Operation Superhuman Reader: May 2011

May was a big reading month for me! I just get giddy when I think about all the books there are to read.

To Kill a MockingbirdTo Kill a Mockingbird by Harper Lee

My rating: 5 of 5 stars

I hadn't read this book since high school, and I felt it was time for a re-read. To Kill a Mockingbird is one of my favorite coming-of-age stories ever. It's hard to write this review, because I feel like I'm still digesting it (even though I've read two times before). I want to talk about Atticus, Aunt Alexandra, Mrs. DuBose, the Ewells, Tom Robinson, Scout, Jem, and Boo Radley. Anything I write here, though, would likely be disconnected and loaded with disorganized emotion. So you'll just have to read it yourself, if you've managed to get through the public school system without studying it already. And even if you did read this in school, read it again. Just do it.

The HelpThe Help by Kathryn Stockett

My rating: 5 of 5 stars

I love a good Southern novel. This has been on my to-read list for almost two years, and I'm so glad I finally picked it up. I loved the history aspect, and I loved how real the characters became to me. I loved how attached I became to even the peripheral characters. I loved the emotions I felt while reading, and I loved the ultimate message that even though we may think we're too different from others, we share so many more things in our human experience than we realize. In so many different ways we all experience love, disappointment, pain, triumph, fulfillment, anger, and it's in that way that we're unique as individuals and united as people. If you're looking for a down-to-earth, compelling Southern novel, you've found it.
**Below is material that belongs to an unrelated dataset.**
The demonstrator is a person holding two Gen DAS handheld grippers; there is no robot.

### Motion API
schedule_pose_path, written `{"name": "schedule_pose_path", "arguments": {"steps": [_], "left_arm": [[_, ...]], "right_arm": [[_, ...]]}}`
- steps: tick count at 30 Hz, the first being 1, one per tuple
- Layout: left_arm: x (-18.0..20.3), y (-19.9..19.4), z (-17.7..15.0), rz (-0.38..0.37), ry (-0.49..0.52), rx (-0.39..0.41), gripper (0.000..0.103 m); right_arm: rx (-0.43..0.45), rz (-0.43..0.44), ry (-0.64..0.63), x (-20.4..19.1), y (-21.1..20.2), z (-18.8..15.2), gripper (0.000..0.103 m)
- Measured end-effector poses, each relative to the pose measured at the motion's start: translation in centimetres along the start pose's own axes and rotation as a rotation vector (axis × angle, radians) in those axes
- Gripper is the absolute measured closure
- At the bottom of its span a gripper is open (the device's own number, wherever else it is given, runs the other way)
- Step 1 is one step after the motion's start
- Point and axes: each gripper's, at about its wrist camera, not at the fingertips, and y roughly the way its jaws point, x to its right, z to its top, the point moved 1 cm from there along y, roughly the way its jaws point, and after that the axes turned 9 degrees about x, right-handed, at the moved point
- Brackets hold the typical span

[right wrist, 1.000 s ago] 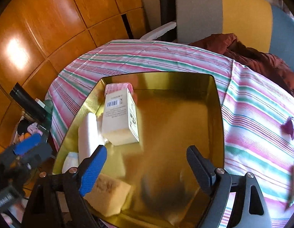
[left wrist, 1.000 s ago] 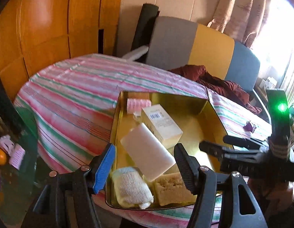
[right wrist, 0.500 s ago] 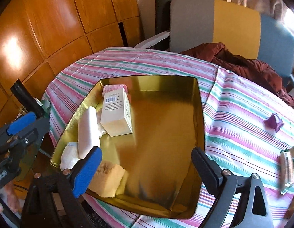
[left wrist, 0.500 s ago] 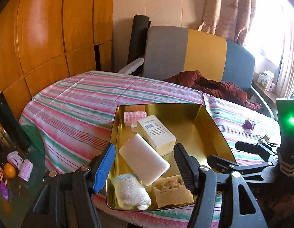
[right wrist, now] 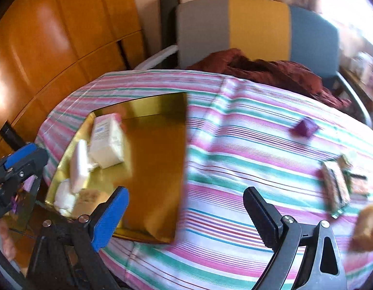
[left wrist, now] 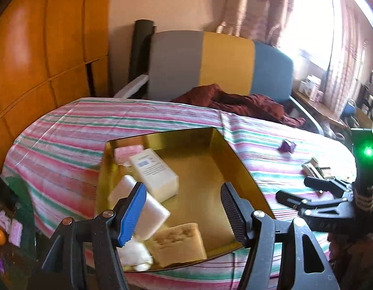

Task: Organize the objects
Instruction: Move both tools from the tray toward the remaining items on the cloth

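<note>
Gold tray (left wrist: 237, 166) on the striped surface (left wrist: 65, 130) holds a white box (left wrist: 153, 171), seen past the released, empty left tool (left wrist: 184, 207). Right wrist view: right tool (right wrist: 186, 215), jaws just widened and empty, hangs over cloth beside the tray (right wrist: 152, 159).

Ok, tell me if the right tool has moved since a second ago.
Yes. The right tool, empty, its jaws just opening, has swung right off the gold tray over the striped tablecloth.
</note>
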Motion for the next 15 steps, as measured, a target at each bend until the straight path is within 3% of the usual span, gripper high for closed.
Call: {"name": "schedule_pose_path", "arguments": {"steps": [15], "left_arm": [[10.9, 2.9, 0.0, -0.244, 0.211, -0.082, 0.038]], "right_arm": [[0.037, -0.370, 0.246, 18.3, -8.9, -3.0, 0.007]]}}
Unbearable LightnessUnbearable Lightness by Portia de Rossi

My rating: 3 of 5 stars

I finished this book as fast as I did not because it was so compelling but rather because I wanted it to be over. De Rossi's detailed account of her years battling an eating disorder introduced me to a dark world. We all have moments when we feel bad about how we look, and I found that I related to some of de Rossi's sentiments, a connection that scared me because of how destructive those mentalities proved in Portia's own life. I felt weighed down reading about the self-loathing and destruction and simultaneously grateful that I have never experienced such intense self-hatred. Her self-acceptance in the end is undoubtedly redemptive, and I liked her approach to healthy and mindful eating. Given, however, the depth of pain and darkness recounted in this book, I wish that her recovery had been more thoroughly explored.
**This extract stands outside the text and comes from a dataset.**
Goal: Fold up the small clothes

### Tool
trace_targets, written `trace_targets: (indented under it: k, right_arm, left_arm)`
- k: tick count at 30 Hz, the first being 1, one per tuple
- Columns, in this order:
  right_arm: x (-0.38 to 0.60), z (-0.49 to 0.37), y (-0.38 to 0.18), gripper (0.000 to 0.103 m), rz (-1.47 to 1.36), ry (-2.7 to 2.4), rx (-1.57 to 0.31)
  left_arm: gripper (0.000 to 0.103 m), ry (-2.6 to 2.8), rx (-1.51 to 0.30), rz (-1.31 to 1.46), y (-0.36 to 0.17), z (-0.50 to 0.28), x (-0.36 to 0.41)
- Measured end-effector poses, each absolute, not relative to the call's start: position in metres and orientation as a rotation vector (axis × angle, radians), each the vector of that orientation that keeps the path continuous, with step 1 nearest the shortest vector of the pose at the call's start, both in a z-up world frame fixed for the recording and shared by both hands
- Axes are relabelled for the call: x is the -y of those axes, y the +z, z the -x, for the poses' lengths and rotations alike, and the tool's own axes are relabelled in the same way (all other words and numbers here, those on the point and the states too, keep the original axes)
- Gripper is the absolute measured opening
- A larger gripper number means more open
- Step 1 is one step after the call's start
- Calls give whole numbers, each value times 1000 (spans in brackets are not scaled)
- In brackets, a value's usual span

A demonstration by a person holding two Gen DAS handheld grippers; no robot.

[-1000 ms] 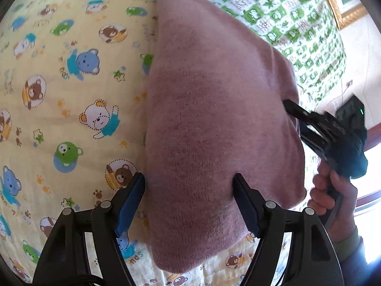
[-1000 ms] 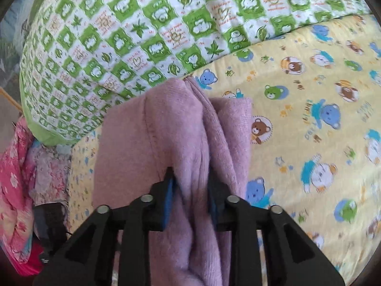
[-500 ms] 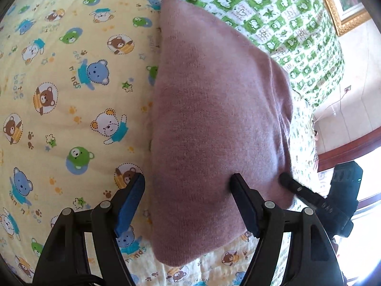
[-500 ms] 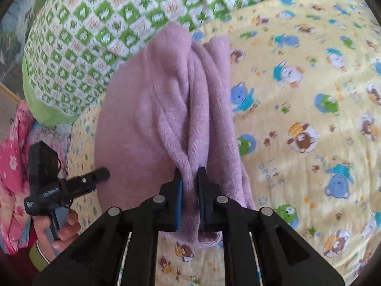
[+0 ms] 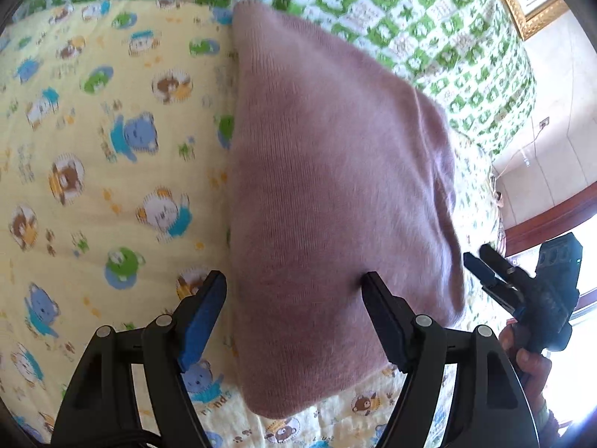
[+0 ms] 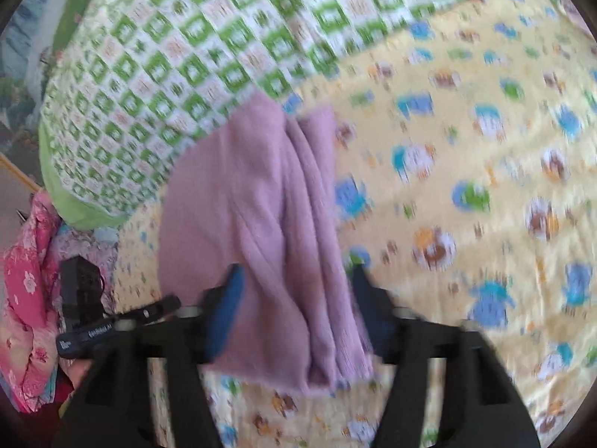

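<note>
The mauve knit garment [image 5: 335, 201] lies folded on the yellow bear-print sheet [image 5: 112, 171] of the bed, its far end reaching up to the green-and-white checked quilt [image 5: 429, 30]. From the right wrist view the garment [image 6: 253, 224] shows its layered edges, a stack of soft ridges running toward the camera along its right side. The right gripper [image 6: 294, 280] sits low over that near end, its fingers [image 6: 227, 306] opening right now with the folded ridges between them, pads clear of the cloth; the picture is blurred, so fine contact is hard to judge. The left gripper [image 5: 294, 291] hovers at the garment's near part, fingers [image 5: 203, 317] spread wide, one over the sheet just beside the knit's edge, the other over the knit itself, gripping nothing. In the left wrist view the right gripper [image 5: 481, 261] shows just off the garment's right edge, held by a hand [image 5: 530, 362]. Off the bed's left side, a pink floral cloth [image 6: 26, 291] is heaped up.
</note>
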State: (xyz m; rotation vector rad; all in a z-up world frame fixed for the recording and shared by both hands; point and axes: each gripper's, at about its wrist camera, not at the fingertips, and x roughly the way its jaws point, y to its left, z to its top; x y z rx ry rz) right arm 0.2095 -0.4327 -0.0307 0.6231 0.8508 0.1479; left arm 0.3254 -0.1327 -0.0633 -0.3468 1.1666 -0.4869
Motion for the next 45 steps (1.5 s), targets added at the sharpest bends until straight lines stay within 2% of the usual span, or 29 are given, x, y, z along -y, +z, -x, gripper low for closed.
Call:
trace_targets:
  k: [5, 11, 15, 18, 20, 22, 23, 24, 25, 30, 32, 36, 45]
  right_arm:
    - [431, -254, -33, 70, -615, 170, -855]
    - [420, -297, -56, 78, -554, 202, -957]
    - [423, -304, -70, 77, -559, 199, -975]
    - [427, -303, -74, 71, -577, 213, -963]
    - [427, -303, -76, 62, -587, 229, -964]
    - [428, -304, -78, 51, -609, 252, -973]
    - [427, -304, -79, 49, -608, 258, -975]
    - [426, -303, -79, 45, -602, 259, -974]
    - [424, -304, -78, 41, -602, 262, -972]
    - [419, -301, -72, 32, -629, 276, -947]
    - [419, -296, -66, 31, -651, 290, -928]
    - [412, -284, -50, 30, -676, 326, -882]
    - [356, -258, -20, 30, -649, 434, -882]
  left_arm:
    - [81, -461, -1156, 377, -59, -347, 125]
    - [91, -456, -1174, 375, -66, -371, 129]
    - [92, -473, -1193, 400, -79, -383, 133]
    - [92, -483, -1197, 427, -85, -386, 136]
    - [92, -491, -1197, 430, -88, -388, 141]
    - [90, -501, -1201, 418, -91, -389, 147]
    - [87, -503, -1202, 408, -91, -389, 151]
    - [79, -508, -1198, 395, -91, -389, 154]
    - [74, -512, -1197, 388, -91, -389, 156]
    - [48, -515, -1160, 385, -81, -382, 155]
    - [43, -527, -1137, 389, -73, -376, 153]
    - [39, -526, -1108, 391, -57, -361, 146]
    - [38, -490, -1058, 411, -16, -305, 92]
What's Up Down There?: Questions You'd Only Ask Your Gynecologist If She Was Your Best FriendWhat's Up Down There?: Questions You'd Only Ask Your Gynecologist If She Was Your Best Friend by Lissa Rankin

My rating: 4 of 5 stars

I stumbled on this book a while ago and was intrigued. I thought Yeah, I'd love to have some questions answered! The author takes a candid, frank, entertaining, and comfortable approach to all things potentially uncomfortable. I came away from this book not only feeling normal, I came away feeling better about my body, convinced that it's beautiful just the way it is.
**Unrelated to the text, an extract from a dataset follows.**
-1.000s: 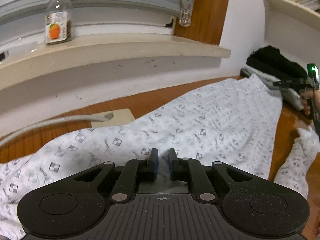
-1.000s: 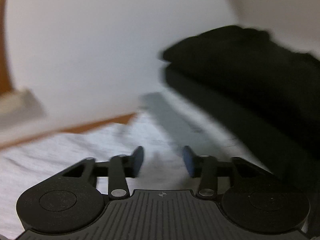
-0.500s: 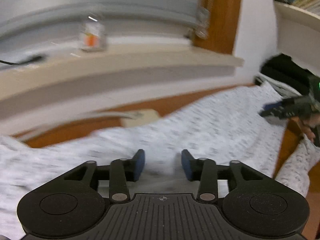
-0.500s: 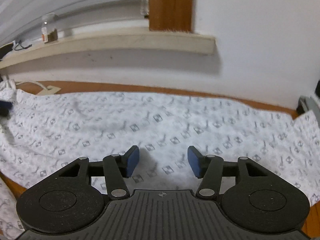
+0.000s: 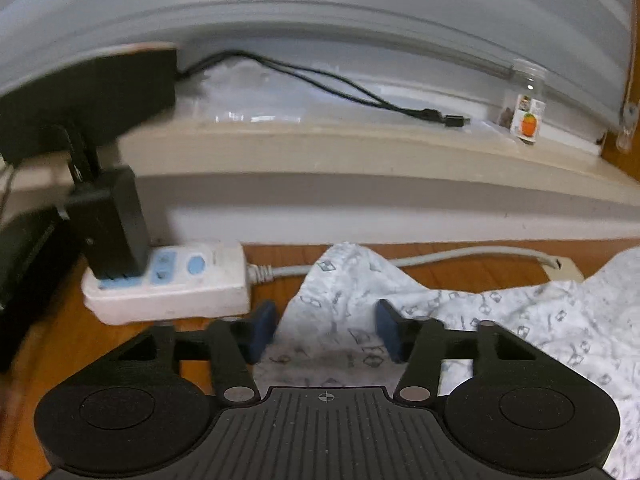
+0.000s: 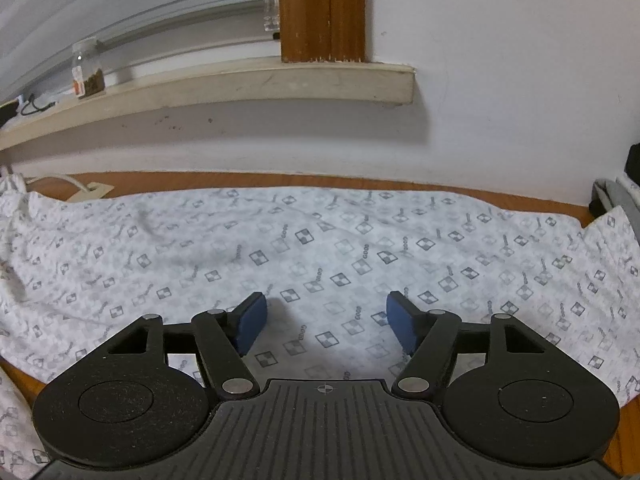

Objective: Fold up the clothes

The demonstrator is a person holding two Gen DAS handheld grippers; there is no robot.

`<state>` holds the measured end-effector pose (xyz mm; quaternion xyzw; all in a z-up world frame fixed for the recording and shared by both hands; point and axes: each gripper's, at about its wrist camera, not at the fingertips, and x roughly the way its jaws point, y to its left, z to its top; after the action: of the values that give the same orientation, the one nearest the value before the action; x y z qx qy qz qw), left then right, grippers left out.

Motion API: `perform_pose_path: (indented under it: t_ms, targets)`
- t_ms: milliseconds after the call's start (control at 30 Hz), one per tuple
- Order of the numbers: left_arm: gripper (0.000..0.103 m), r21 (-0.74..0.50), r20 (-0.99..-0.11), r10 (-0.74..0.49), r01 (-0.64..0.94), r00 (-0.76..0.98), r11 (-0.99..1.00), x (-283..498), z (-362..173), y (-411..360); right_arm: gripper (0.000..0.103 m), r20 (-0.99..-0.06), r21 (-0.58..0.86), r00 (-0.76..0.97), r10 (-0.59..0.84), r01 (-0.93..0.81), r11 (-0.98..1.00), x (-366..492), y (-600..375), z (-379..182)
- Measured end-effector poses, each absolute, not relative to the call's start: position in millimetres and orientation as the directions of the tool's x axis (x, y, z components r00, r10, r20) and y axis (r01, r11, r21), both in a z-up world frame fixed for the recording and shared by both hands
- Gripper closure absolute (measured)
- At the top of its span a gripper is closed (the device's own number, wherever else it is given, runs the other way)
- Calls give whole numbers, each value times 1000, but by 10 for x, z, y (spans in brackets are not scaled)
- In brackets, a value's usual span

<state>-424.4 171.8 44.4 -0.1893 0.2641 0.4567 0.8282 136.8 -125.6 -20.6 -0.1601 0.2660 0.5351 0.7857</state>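
The white cotton garment printed with small grey checked squares (image 6: pixel 320 248) lies spread across the wooden counter (image 6: pixel 280 179), its long far edge running close below the wall, one end rising in a bunched peak (image 5: pixel 340 256) beside the white power strip with blue switches (image 5: pixel 168 284); it looks thin, light and limp, so it should sag and drag when lifted rather than hold a shape, and it is unlikely to slip from rubber pads or suffer from a firm pinch; the soundest holds seem to be the hems and corners, taken at two well-separated points so the cloth hangs flat. The left gripper (image 5: pixel 326 330) has its blue pads either side of that bunched end, the jaws closing with cloth between them but a gap visible at each pad, so it has no hold yet; the right gripper (image 6: pixel 322 320) hovers over the middle of the garment, its jaws opening and empty. Near the left end the power strip, its grey cable (image 5: pixel 400 262) passing under the cloth and the black adapter (image 5: pixel 108 224) plugged into it could snag a dragged hem; on the pale window ledge (image 6: pixel 240 84) above stand a small clear jar with an orange label (image 5: pixel 528 108) and a loose black cable (image 5: pixel 320 80), both well clear of the cloth.
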Motion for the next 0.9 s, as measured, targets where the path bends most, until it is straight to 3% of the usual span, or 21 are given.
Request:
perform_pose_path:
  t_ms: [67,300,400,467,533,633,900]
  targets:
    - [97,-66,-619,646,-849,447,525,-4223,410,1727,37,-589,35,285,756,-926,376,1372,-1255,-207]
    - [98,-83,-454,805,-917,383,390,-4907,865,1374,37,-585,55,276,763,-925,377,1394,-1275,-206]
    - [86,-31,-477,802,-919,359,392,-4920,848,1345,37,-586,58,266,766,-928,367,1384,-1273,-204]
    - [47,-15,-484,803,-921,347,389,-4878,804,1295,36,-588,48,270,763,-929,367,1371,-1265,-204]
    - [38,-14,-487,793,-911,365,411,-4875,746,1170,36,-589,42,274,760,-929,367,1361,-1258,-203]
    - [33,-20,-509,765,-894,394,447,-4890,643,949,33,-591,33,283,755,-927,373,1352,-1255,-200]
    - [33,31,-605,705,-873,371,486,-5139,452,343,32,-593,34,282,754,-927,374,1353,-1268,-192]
Water for ElephantsWater for Elephants by Sara Gruen

My rating: 3 of 5 stars

Firstly, circuses kind of freak me out. I wanted to like the characters more than I did, and I wanted to care more about what happened to them. I was interested enough in them to finish, but I didn't really care about them. I enjoyed the twists at the end, and Jacob's elderly self was endearing in a crotchety way. The writing quality didn't stand out to me and was sometimes unnecessarily sexual. Okay writing, okay plot. I wish I liked it either more or less so I'd have a decided opinion. But I don't.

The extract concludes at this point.